Slate's "How They Do It: Lessons for the U.S. from Abroad" series on European immigration has been superb, and this story is a great wrap up. It covers Ireland's rapid shift from a largely homogeneous to a multicultural society at the beginning of the decade, touching on the immigration laws and economic conditions that allowed this, and bringing in some anecdotal evidence. The narrative of the Nigerian refugee is fascinating. Highly recommended.
I visited Ireland almost every year during the 1970s, and a number of times in the 1980s, so the astonishing changes there register strongly with me. Other countries with long-standing religious difficulties (I refer here to Northern Ireland) can learn valuable lessons from Ireland.
I thought, 35 years ago and more, that Ireland needed a good dose of immigration, though not too much, to enable an escaping of a sense of history as grievance.
Last in a series of stories in Slate about immigration in Europe, this piece about Ireland is pretty interesting. The author not only explains shifting laws that have changed the fortunes of immigrants through the years, but has a great immigrant source who captures important aspects of the modern, immigrant experience in Ireland.

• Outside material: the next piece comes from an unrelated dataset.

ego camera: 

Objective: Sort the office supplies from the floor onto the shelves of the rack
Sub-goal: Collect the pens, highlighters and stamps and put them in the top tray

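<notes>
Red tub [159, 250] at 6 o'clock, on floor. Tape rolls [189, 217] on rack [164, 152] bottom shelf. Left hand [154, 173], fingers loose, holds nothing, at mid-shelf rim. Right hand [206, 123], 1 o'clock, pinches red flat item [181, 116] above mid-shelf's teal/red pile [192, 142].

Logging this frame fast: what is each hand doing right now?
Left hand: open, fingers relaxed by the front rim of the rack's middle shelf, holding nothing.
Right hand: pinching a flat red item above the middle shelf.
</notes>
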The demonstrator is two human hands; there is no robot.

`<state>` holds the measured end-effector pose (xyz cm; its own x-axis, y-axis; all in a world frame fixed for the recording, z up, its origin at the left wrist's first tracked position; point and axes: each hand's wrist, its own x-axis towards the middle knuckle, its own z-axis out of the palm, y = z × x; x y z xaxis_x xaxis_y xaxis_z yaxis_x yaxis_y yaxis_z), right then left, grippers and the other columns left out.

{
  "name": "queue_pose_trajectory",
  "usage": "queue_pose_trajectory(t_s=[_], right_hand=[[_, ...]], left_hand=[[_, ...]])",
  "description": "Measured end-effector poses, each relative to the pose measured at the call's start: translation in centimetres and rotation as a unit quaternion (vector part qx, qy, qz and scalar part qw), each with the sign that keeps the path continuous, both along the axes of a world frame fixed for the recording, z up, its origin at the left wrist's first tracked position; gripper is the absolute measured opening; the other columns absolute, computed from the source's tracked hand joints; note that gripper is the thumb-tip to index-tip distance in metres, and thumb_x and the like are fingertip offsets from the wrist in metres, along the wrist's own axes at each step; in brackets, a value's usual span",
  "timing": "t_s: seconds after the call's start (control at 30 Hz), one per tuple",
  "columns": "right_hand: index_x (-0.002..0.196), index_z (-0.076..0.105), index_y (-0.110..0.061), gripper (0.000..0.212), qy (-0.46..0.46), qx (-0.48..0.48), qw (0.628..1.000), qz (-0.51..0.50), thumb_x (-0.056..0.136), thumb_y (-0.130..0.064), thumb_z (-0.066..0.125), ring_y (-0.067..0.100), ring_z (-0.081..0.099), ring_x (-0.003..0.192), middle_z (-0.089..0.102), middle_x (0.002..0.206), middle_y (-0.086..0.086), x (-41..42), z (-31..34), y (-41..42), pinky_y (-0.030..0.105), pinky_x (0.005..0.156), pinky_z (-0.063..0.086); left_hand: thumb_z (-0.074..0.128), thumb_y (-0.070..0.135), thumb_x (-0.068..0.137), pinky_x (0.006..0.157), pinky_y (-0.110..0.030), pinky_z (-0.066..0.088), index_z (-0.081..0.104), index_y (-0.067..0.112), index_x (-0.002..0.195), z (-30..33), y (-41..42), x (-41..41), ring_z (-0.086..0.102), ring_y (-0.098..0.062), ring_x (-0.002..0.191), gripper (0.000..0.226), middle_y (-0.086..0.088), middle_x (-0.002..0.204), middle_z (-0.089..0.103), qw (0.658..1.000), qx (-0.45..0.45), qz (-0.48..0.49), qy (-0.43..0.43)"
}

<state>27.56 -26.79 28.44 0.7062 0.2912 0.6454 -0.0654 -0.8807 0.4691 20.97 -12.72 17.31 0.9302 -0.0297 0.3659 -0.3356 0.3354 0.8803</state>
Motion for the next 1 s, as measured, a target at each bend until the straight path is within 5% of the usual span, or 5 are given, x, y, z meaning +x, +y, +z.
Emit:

In-depth article about Ireland's immigration policies and how Ireland has changed from them. Excellent context included, looking at immigration policies in other European countries and how Ireland's unique history set the stage for 21st-century immigration. Includes a detailed profile of Rotimi Adebari, a Nigerian native who became a mayor of an Irish town even though he's not a citizen; I'd heard of him through other MSM stories, but nothing complete until this article. Very well written.
the story explains very well how a strong economic need led to allowing thousands of immigrants from other parts of the world into ireland, and how some of them at least have succeeded, as did ireland, very well there. ireland is a very small country with a small population and not surprisingly,, those laws have changed to maintain needs of the original irish population. because the story is focused on one person, it has less significance than if it were broader in scope.
having lived recently in northern ireland, i am very interested in stories like this. and i am interested to see what effect longer term these developments will be on the irish people and politics of northern ireland.